On August 3, 2014, the Islamic State launched an attack on Sinjar, Iraq, home to a religious minority known as the Yazidis, with the intent to commit genocide. The villages attempted to defend themselves but were not able to hold out long against the shelling. In the early morning, the Islamic State broke through and began mass killing. Hundred of Yazidis were killed for refusing to convert to Islam in what became known as the Sinjar massacre, and hundreds more women and children were kidnapped and brought back to Syria to be sold into slavery. Those that escaped fled to Sinjar mountain only to find that they were surrounded—trapped without food or water. The United States reacted by enacting a rescue mission, making airdrops of food and water on the mountain, and launching airstrikes against the Islamic State forces surrounding the surviving Yazidis.
On August 9-11, a safe corridor was established by Kurdish Peshmerga, PKK, and YPK Forces, allowing 50,000 Yazidis to escape to safety. By August 14, the U.S. judged that the siege was broken, and no further steps were needed to rescue the Yazidi survivors.
Because the Sinjar massacre featured prominently on international news, it, along with the capture of Mosul, served as a global introduction of the Islamic State and their brutal and horrifyingly effective military strategy. The Islamic State became a “state within a state.” It would continue to grow, controlling at its peak territory from western Iraq to eastern Syria that had an estimated population of 12 million and a fighting force of 30,000.
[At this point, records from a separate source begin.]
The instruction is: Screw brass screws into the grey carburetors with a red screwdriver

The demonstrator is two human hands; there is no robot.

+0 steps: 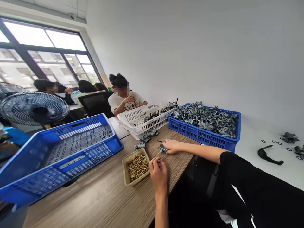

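Observation:
My right hand [173,146] is on the wooden table with its fingers closed around a small grey metal casting [163,149]. A thin dark piece sticks out beside those fingertips. Close to the right rim of a beige tray [125,172] is my left hand [159,174], its fingers loosely bent and apart, and nothing can be seen in them. Many small brass-coloured screws or pins [138,167] fill the tray. Several more grey castings [145,138] lie on the table behind it.
A blue crate [201,134] heaped with grey castings stands behind my right arm. Beside it, a white basket [142,128] holds dark assemblies. A tilted blue crate [87,161] and a fan [35,109] are at left. Another person [124,98] sits across. Black rings lie on the right-hand white table [251,142].

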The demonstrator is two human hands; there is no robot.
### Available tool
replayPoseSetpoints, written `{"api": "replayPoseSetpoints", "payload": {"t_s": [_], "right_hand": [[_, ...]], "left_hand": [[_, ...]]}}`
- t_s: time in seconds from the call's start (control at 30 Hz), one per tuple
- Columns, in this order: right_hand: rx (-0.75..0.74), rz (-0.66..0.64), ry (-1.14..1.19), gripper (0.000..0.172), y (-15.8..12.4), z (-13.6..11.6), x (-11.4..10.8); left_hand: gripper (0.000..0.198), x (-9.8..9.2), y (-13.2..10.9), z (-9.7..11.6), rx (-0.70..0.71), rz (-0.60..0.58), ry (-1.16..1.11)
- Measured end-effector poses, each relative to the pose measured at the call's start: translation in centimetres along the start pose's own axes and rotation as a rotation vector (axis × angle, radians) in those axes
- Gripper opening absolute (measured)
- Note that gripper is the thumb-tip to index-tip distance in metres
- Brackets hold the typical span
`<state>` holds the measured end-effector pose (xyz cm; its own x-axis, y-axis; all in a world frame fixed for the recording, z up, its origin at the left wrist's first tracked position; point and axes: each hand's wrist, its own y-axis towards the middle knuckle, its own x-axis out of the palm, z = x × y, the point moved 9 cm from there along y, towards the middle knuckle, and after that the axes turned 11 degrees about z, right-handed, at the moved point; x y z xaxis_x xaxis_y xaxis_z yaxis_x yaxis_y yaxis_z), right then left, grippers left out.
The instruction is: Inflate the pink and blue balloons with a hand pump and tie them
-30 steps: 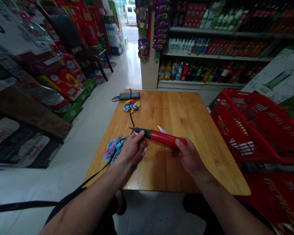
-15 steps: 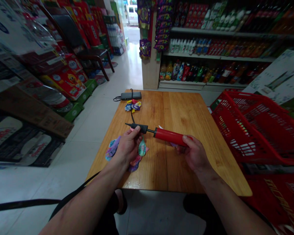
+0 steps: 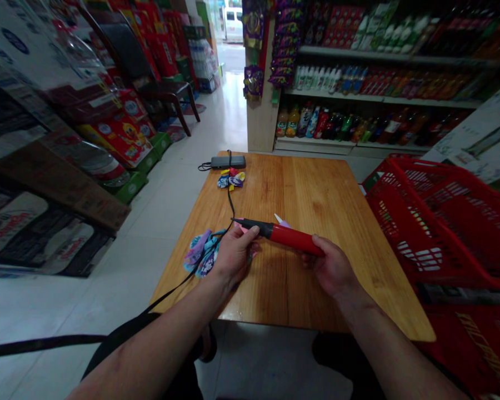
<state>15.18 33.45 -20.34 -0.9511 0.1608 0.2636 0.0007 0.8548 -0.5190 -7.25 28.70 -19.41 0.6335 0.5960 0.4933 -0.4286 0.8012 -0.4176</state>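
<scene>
A red and black hand balloon pump (image 3: 294, 238) is held above the table, its black nozzle pointing left. My left hand (image 3: 235, 253) pinches the black nozzle end, and my right hand (image 3: 333, 264) wraps round the red barrel. The black part sits right against the red barrel. Patterned deflated balloons (image 3: 198, 253) in blue and purple lie by my left hand, which partly hides them. A white-tipped lilac object (image 3: 281, 220) shows behind the pump, mostly covered. Farther back lies a small bunch of colourful balloons (image 3: 236, 179).
A grey power bank (image 3: 233, 161) with a black cable (image 3: 232, 203) lies at the far left corner of the wooden table (image 3: 316, 194). Red shopping baskets (image 3: 433, 216) stand at the right. Drink shelves (image 3: 341, 94) rise behind; stacked boxes (image 3: 54, 233) and a chair (image 3: 166, 89) are left.
The pump's thin rod, visible before between the black end and the red barrel, has gone in. My left hand has moved right toward my right hand. The view has shifted slightly.
</scene>
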Motion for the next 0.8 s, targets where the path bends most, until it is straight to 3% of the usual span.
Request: {"api": "replayPoseSetpoints", "payload": {"t_s": [0.23, 0.33, 0.53, 0.7, 0.8], "right_hand": [[0.070, 0.003, 0.040, 0.028, 0.7, 0.3, -0.5], [0.061, 0.048, 0.099, 0.026, 1.4, -0.7, -1.1], [-0.057, 0.178, 0.105, 0.022, 4.2, -3.7, -4.0], [-0.246, 0.178, -0.015, 0.028, 6.6, -5.5, -4.6], [-0.284, 0.207, -0.028, 0.031, 7.7, -5.5, -4.6]], "left_hand": [[0.034, 0.0, 0.9, 0.1, -0.073, -0.022, -0.110], [0.024, -0.7, 1.4, 0.4, -0.082, 0.021, -0.116], [0.017, -1.1, 2.0, 1.2, -0.098, 0.033, -0.076], [0.031, -1.1, 2.4, 2.5, -0.050, 0.042, -0.059], [0.028, -1.2, 2.6, 2.9, -0.052, 0.041, -0.054]]}}
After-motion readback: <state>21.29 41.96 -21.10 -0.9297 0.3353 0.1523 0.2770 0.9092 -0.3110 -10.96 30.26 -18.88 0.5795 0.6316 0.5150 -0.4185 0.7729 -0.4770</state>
However, the tide began to turn with international intervention. In 2017, the Islamic State lost control of Mosul and its de-facto capital Raqqa. By December 2017, the Islamic State controlled a mere 2 percent of the territory it held in 2015. By 2019, the Islamic State could no longer be considered an organized military force though they still hold small pockets of territory in the Syrian desert to this day. However, they left in their wake destroyed cities and destroyed lives that have yet to be rebuilt.
Renewed Protests (2019-2020)
As the terror and raw brutality of the Islamic State waned, so did the fear of challenging the status quo. In states with Arab majorities like Sudan, Algeria, Iraq, and Lebanon, protests erupted over the corrupt mismanagement of their governments. In Sudan, the demonstrations forced the military to oust Omar al-Bashir, their tormentor, for 30 years. In Algeria, the mass protest forced the stagnant regime to end the 20-year reign of the ailing president, Abdelaziz Bouteflika. Was it possible that the hopeful changes that came to pass in 2011 might be realized in these locations?
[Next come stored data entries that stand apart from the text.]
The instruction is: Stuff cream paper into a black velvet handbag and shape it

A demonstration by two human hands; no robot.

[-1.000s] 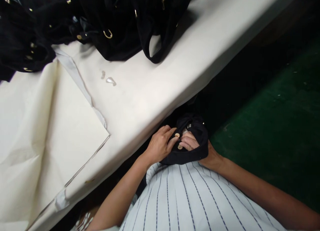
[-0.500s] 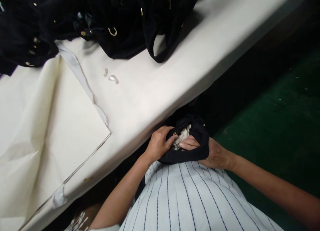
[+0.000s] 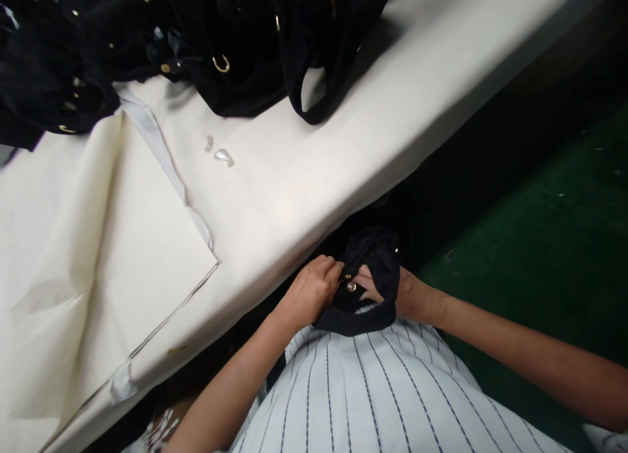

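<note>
A black cloth bag [image 3: 360, 321] with small gold-coloured metal parts is against my striped top, below the table edge. My left hand [image 3: 316, 288] has its fingers curled round the bag's left rim. From the right, my right hand [image 3: 412, 296] reaches through the bag's handle loop, and its fingertips show in the opening beside a round metal snap [image 3: 351, 287]. The cloth hides part of that hand.
A long table [image 3: 294, 178] with a pale cover runs diagonally. Black bags [image 3: 235, 80] with gold rings are heaped at its far side. Cream sheets [image 3: 142, 243] lie at the left, near two small clear scraps [image 3: 224, 156]. Green floor [image 3: 564, 243] shows at right.
The pale crumpled material in the bag's opening has gone from view, and the snap now shows. My left hand has turned over the rim, and the bag looks narrower.
</note>
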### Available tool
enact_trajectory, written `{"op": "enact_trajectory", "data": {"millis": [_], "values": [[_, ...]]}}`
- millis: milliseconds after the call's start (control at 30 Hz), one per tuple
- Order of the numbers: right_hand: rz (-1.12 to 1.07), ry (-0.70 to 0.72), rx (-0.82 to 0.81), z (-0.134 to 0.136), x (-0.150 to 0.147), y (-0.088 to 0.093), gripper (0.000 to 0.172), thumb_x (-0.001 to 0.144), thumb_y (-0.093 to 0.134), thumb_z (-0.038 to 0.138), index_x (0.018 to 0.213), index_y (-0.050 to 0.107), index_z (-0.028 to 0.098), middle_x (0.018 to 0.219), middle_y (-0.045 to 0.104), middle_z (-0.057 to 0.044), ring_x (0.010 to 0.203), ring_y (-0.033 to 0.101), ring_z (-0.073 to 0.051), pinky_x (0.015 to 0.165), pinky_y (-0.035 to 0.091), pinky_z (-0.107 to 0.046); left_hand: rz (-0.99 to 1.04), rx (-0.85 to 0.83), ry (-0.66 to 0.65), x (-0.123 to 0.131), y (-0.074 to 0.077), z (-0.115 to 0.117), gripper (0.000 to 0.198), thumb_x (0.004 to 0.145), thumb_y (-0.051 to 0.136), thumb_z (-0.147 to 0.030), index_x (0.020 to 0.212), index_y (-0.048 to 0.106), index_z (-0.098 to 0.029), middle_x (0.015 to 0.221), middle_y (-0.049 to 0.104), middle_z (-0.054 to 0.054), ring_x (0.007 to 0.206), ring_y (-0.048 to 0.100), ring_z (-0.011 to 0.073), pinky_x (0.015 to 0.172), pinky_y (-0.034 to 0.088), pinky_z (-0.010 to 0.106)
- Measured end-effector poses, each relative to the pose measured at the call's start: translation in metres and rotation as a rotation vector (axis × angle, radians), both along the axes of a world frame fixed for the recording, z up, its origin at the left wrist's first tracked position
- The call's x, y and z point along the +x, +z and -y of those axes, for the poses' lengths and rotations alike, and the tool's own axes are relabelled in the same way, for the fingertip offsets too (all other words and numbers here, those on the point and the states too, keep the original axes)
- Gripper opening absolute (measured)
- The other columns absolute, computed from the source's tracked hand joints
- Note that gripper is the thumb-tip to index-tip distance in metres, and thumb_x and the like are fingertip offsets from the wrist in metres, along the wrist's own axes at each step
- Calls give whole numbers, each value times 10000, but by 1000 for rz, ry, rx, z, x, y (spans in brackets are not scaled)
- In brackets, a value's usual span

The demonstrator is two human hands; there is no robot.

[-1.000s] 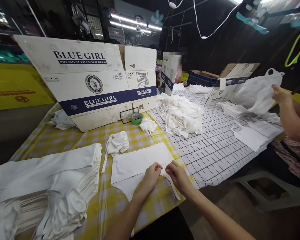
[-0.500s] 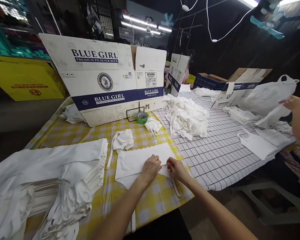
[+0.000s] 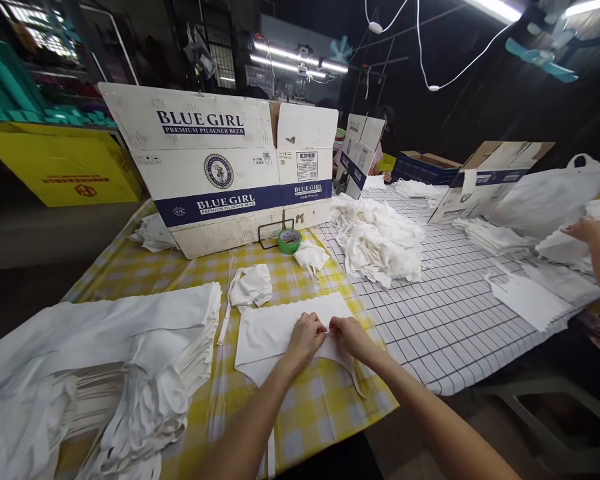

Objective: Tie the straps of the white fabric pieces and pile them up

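A white garment (image 3: 267, 333) with thin straps, perhaps a camisole top, lies flat in front of me on a yellow checked cloth (image 3: 300, 427). My left hand (image 3: 307, 335) is closed on its middle, fingertips pinching the fabric. Close beside it, my right hand (image 3: 350, 337) pinches the same spot, and the fingertips of both hands almost meet. What lies between them is too small to make out. One strap (image 3: 361, 387) hangs in a loop below my right wrist. Just behind the garment sits a crumpled white piece (image 3: 251, 287) with a strap.
Left of me is a thick stack of white garments (image 3: 145, 307). A beer carton (image 3: 220, 173) stands behind green tape (image 3: 289, 241) and a small white piece (image 3: 311, 257). A white heap (image 3: 380, 240) covers part of the grid cloth. At right, another person's hand (image 3: 593, 230) holds white fabric.
My right hand has moved left, closer to my left hand, with its fingers now together at the fabric. The other person's hand has lowered slightly. The view has shifted a little.
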State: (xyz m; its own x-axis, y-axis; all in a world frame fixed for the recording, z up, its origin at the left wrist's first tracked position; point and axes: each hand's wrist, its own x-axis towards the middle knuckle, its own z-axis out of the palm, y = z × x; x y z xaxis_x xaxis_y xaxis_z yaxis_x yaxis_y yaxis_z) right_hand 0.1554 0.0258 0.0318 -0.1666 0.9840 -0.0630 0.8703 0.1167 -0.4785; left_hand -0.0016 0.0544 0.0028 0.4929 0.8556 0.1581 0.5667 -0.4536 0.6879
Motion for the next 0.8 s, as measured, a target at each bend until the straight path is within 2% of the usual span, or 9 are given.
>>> {"op": "enact_trajectory", "data": {"millis": [300, 567, 800], "values": [[114, 30, 16, -4, -1, -5, 166, 790, 436, 78, 762, 579, 159, 735, 618, -45, 640, 492, -127, 552, 240, -234, 14, 27, 12, 1, -3, 1, 147, 737, 560, -148, 747, 694, -208, 794, 583, 33, 840, 479, 188, 767, 409, 326], [155, 67, 62, -5, -6, -12, 118, 794, 451, 103, 740, 533, 166, 690, 597, -28, 603, 489, -127, 548, 216, -251, 14, 49, 33, 1, -8, 2, 121, 731, 570, -147, 745, 681, -193, 801, 570, 27, 840, 476, 174, 759, 392, 311], [134, 26, 140, 0, -12, -24, 105, 828, 434, 123, 776, 509, 176, 741, 619, -25, 626, 518, -139, 547, 229, -244, 15, 64, 67, 3, -8, 5, 112, 732, 560, -157, 710, 664, -191, 785, 569, 21, 834, 467, 173, 754, 373, 304]]}}
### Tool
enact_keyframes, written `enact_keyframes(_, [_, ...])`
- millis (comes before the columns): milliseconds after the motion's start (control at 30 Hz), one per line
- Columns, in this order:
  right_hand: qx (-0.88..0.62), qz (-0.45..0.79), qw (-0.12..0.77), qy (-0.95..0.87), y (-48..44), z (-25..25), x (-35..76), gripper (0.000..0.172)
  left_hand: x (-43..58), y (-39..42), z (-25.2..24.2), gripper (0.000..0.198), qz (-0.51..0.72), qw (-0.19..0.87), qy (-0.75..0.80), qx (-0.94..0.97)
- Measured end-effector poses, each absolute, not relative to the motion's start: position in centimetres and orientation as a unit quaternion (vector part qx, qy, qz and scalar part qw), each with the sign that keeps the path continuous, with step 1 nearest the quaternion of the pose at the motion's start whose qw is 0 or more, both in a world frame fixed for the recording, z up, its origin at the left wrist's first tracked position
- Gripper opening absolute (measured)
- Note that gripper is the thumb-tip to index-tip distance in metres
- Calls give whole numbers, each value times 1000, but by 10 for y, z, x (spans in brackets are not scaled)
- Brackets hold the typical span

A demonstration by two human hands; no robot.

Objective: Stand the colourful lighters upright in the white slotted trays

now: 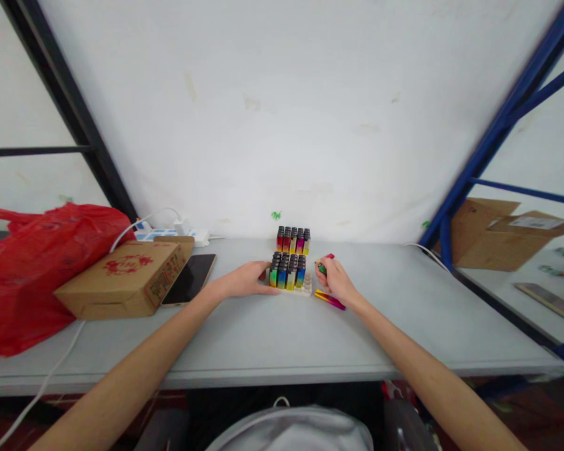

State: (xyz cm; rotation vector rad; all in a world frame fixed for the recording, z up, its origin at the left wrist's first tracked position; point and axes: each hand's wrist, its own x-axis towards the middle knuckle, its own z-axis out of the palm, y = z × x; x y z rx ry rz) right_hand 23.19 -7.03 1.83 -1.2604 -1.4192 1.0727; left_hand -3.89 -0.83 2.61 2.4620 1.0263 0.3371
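A white tray holds several upright lighters in rows, green, blue and yellow ones in front. Its right end shows unfilled slots. Around the tray's left end lies my left hand, thumb at the front corner and fingers toward the back, gripping it. Right of the tray, my right hand is closed on a green lighter, mostly hidden by the fingers. Just beyond these fingers the tip of a red lighter shows. A yellow-and-magenta lighter lies on the table below my right hand.
Behind the tray stands another block of lighters. To the left are a phone, a cardboard box, a red plastic bag and a power strip with a white cable. A blue metal frame rises at the right.
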Motion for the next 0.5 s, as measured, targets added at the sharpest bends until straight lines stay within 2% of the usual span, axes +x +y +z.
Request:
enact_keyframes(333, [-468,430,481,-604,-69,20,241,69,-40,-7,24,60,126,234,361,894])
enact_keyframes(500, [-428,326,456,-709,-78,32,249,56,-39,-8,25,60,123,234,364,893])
Massive movements of marches and civil disobedience shook Baghdad and other cities in Iraq in late 2019, demanding an end to corruption, nepotism, and the rule of warlords and militias. In response, government forces and Shiite militias killed more than 500 Iraqi civilians and jailed many more. Eventually, the protests successfully forced the resignation of Prime Minister Adel Abdul-Mahdi, who Mustafa al-Kadhimi replaced.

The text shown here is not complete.